In her hand it looked like half of a pizza in Tammy's. He wondered if Tammy would like meeting Emerson. Then he actually heard the question she'd asked.
"What? No. We play Battleship. I'm really good at it." She'd heard of the game with her first owner, but never played it. He explained all about it. In short order, his whole life history came out.
She'd heard of the bloodsports when her second owner had her. "We never went, but he kept threatening to sell me to someone he knew."
"Because you disobeyed?"
"No, because I was going to get older and less interesting to him. When these sagged," she said, pushing her breasts together, "he was going to make me some fighter's pet."
"Oh," Cruiser said with a shake of his head. "We never had pets. What he would have done was make you a toy. Then fighters that won could..." He stopped as he noticed her expression. "What?"
"He didn't know the right word? He didn't really know anyone in the blood rings! He was just making empty threats!" She seemed strangely happy to Cruiser.
"I mean, I saw him make all sorts of lies to his friends. To make himself look big. Or important. I never thought I was worth lying to! Wow." She stared off into space, smiling at whatever she saw.

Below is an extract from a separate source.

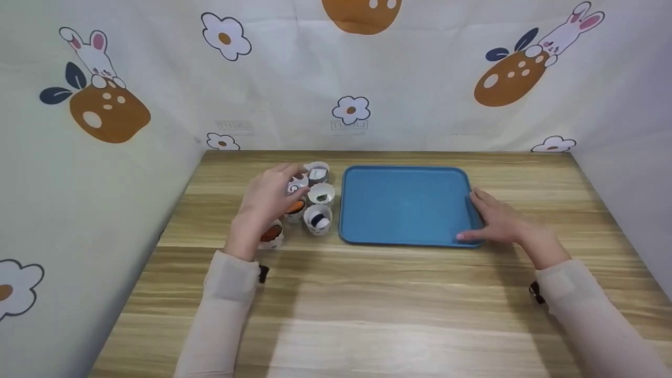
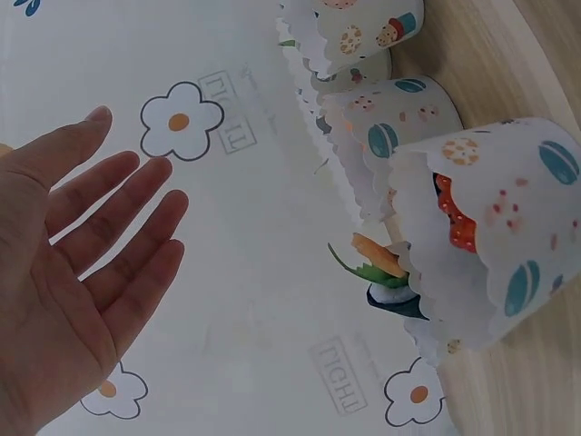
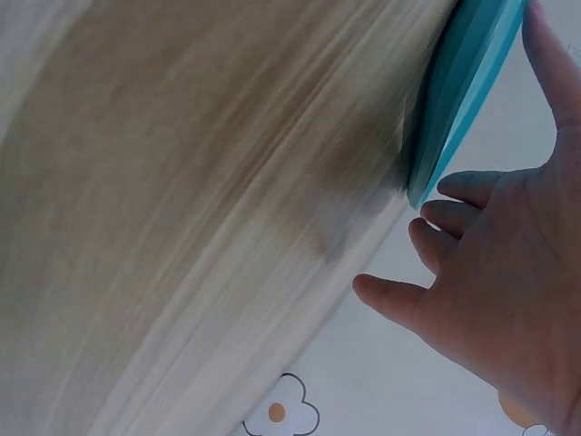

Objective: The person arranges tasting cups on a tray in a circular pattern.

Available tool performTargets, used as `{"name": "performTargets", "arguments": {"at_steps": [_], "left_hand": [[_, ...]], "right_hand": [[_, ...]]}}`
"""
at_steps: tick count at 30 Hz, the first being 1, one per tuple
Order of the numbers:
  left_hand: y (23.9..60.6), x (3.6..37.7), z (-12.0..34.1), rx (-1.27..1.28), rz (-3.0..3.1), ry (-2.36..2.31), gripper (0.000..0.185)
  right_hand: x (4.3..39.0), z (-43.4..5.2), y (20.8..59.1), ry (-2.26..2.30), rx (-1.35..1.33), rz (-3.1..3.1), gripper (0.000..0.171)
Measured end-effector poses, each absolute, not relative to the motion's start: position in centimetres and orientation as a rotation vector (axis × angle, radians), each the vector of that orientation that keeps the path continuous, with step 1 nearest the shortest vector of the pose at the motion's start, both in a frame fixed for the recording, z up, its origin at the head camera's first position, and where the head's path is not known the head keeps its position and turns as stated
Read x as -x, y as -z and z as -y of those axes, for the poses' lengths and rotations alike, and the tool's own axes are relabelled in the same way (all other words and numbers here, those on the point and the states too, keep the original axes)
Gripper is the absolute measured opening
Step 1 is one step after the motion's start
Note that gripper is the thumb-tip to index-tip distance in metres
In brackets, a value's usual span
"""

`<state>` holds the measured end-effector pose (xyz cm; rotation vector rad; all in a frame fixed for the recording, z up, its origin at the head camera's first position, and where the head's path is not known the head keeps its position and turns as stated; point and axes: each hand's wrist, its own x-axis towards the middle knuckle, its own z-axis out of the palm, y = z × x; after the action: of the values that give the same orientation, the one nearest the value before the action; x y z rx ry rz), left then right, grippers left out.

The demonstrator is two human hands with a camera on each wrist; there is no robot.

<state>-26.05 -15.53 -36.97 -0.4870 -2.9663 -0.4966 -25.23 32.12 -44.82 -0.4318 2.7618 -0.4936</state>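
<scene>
Several white paper cups with scalloped rims stand in a cluster left of a blue tray [image 1: 407, 205]. My left hand [image 1: 268, 197] hovers over the cluster, its fingers extended and holding nothing. Black-and-white contents show in the near cup [image 1: 324, 231], and something orange [image 1: 296, 206] in the cup by my thumb. The nearest cup [image 2: 517, 245] shows a red, white-dotted piece inside in the left wrist view. My right hand [image 1: 499, 218] lies against the tray's right edge, thumb over the near corner, fingers loosely straight.
The wooden table [image 1: 367, 315] runs back to a patterned cloth wall [image 1: 283, 94], with more cloth on the left and right sides. The tray lies flat near the table's back edge, close beside the cups.
</scene>
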Motion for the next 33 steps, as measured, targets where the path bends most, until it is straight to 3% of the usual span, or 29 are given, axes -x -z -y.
{"name": "performTargets", "arguments": {"at_steps": [33], "left_hand": [[38.0, 24.3, 19.4, 0.363, 2.993, 0.554, 0.046]], "right_hand": [[24.8, -32.0, 45.9, 0.452, 0.432, -2.757, 0.131]]}}
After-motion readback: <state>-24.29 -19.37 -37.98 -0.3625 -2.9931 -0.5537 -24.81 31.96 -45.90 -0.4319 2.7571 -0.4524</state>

"Well, then, how'd you get your name, Emerson?" he asked after a moment.
"Oh. When the jackass got me out of the box, he held me up and put a thumb right here." She held her hand over the front of one boob and pulled it close.
Cruiser imagined putting a thumb there and lost the power of speech.

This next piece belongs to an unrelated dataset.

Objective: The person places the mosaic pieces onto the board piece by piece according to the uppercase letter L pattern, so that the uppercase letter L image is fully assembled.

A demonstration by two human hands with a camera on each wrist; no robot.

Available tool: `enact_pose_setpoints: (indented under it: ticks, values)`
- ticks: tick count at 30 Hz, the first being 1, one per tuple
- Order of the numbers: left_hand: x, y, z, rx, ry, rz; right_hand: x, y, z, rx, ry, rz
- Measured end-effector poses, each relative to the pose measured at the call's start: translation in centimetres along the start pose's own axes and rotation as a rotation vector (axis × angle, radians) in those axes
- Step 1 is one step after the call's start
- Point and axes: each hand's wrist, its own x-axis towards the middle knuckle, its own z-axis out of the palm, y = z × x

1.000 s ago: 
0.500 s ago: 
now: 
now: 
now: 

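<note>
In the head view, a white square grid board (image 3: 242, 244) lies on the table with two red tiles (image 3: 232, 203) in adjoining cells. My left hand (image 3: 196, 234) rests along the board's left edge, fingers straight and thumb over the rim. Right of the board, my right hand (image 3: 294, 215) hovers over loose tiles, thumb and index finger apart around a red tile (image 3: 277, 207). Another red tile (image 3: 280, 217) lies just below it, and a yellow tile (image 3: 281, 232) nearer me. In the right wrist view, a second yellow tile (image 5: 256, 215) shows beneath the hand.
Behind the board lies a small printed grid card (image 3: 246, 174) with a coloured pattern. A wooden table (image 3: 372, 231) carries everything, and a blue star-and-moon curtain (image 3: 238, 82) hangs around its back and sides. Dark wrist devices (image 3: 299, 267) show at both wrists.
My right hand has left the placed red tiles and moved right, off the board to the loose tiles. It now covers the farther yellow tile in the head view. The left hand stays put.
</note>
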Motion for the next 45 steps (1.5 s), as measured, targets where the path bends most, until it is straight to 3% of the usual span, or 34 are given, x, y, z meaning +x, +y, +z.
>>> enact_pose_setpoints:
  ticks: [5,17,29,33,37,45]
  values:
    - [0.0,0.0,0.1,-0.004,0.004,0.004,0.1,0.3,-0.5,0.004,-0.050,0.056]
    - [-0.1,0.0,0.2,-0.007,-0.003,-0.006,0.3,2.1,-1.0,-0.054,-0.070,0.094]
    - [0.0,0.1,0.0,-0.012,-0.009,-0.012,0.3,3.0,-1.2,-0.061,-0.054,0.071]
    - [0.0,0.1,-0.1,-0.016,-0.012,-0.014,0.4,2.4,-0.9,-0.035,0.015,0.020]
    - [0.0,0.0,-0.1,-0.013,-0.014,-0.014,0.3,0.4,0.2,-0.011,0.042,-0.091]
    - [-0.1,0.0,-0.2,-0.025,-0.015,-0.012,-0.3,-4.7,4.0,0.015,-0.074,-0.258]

"He pushes it in, he pushes it to the side, then he grabbed me around the waist and twisted me back and forth, watching my breasts shake and tilt. And he gets this really big smile and says, 'Em 'r some big titties, babe.' And I was Emerson ever after." She shook her head with a wry smile. "Um. Are you okay, Cruiser?"

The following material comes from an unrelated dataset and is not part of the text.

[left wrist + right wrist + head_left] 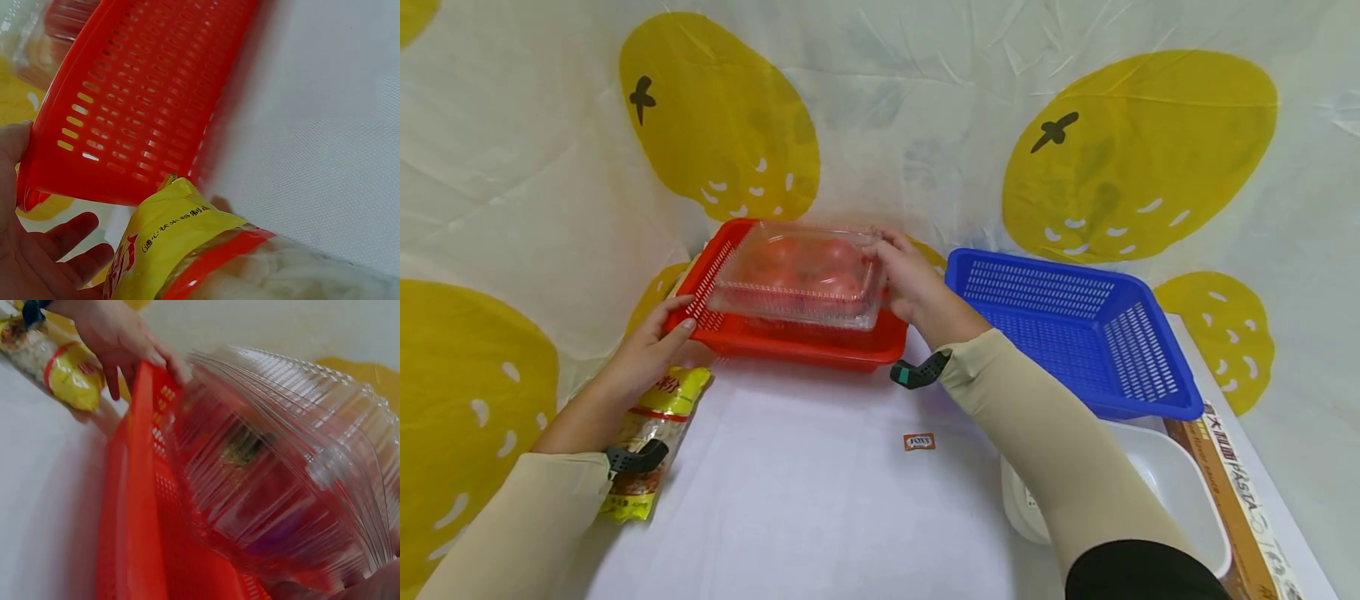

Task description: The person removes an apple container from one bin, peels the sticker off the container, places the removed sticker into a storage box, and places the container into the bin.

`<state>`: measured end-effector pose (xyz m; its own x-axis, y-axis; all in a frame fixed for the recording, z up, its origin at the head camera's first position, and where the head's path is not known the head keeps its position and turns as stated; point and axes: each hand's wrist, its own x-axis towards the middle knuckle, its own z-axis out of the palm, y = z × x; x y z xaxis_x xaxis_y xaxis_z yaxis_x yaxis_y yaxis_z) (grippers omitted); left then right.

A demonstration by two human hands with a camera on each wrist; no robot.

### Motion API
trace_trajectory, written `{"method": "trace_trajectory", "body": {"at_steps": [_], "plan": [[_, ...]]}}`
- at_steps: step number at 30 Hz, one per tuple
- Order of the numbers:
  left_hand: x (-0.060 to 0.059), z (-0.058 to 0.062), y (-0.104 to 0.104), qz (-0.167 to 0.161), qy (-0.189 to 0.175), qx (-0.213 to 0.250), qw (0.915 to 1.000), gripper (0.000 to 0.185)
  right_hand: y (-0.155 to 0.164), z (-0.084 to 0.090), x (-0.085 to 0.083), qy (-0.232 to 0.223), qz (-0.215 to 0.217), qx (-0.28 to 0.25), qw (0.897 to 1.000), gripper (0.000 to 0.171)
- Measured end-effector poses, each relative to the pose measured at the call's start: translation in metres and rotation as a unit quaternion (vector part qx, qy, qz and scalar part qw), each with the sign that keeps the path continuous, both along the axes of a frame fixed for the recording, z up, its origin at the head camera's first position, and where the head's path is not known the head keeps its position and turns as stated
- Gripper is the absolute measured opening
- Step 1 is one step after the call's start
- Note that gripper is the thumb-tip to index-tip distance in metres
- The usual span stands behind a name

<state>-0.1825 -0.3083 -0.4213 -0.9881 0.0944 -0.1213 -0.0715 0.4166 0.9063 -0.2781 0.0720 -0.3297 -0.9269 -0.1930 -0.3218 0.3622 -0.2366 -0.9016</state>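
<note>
My right hand (pixel 910 279) grips the right end of a clear plastic clamshell box (pixel 797 292) with several round red fruits inside. The box is tilted over the red basket (pixel 805 354), overlapping its opening in the head view. At the basket's left end, my left hand (pixel 655 346) holds the rim, its thumb and fingers about the corner. In the right wrist view the ridged box (pixel 275 469) fills much of the frame beside the basket wall (pixel 140 506). A yellow-ended bag of rice noodles (pixel 187 231) lies just below my left hand.
A blue basket (pixel 1075 333) stands to the right, behind a white tub (pixel 1187 500) partly hidden by my right forearm. A long pasta box (pixel 1240 500) lies at the right edge. One small wrapped packet (pixel 919 442) rests on the white tabletop.
</note>
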Motion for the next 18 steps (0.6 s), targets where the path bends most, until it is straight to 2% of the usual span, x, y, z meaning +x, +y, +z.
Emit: {"method": "trace_trajectory", "body": {"at_steps": [6, 11, 18], "plan": [[0.001, 0.004, 0.002, 0.014, -0.026, -0.021, 0.9993, 0.072, -0.008, -0.012, -0.017, -0.005, -0.003, -0.005, 1.0, 0.059], [0.001, 0.006, 0.003, 0.011, -0.03, -0.023, 0.9992, 0.071, -0.017, -0.025, -0.028, -0.014, -0.004, -0.009, 1.0, 0.06], [0.001, 0.007, 0.005, 0.014, -0.032, -0.015, 0.9993, 0.067, -0.025, -0.038, -0.037, -0.039, 0.007, 0.014, 0.999, 0.058]]}}
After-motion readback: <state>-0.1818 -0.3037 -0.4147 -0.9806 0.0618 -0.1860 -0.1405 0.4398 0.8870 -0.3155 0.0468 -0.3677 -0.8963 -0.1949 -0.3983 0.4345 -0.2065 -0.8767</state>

"Fine," he croaked. He tried to look anywhere but at her chest. "What, uh, did your first owner call you?"
She stared at him for a second, a smile slowly spreading across her face. He wasn't smiling. He was sweating He swallowed but his mouth was dry.
"Cruiser," she finally said, "if I tell you my first owner called me Boobsie, are you going to have a heart attack?"
"Maybe," he admitted. "Do,uh, you have any water?"
"Yes," she said, rolling to her feet. There was a folding hiker's cup in one corner. She made a point of turning away from him as she dipped an acorn cap into the water and replaced the lid.
But when she brought it to where he sat, she bent way over to hand it right to him. He kept his eyes locked on hers.
She ruffled his hair and whispered, "Dorothy."
He took a quick sip, holding the cap with both hands. "I, uh, I think that's a pretty name."
"You think that you can say the name without tripping over your tongue," she said with a giggle. He didn't argue. "I dunno. I found out that one of the forms of 'Dorothy' is 'Dolly.' I lived in a dollhouse at the time. I never liked it after that."
Emerson and Cruiser got to know each other over the next few days. He followed her around, helping her scavenge what the hikers and walkers and scouts lost.
If no one dropped a few crumbs or a piece of candy, she had a cold mashed acorn.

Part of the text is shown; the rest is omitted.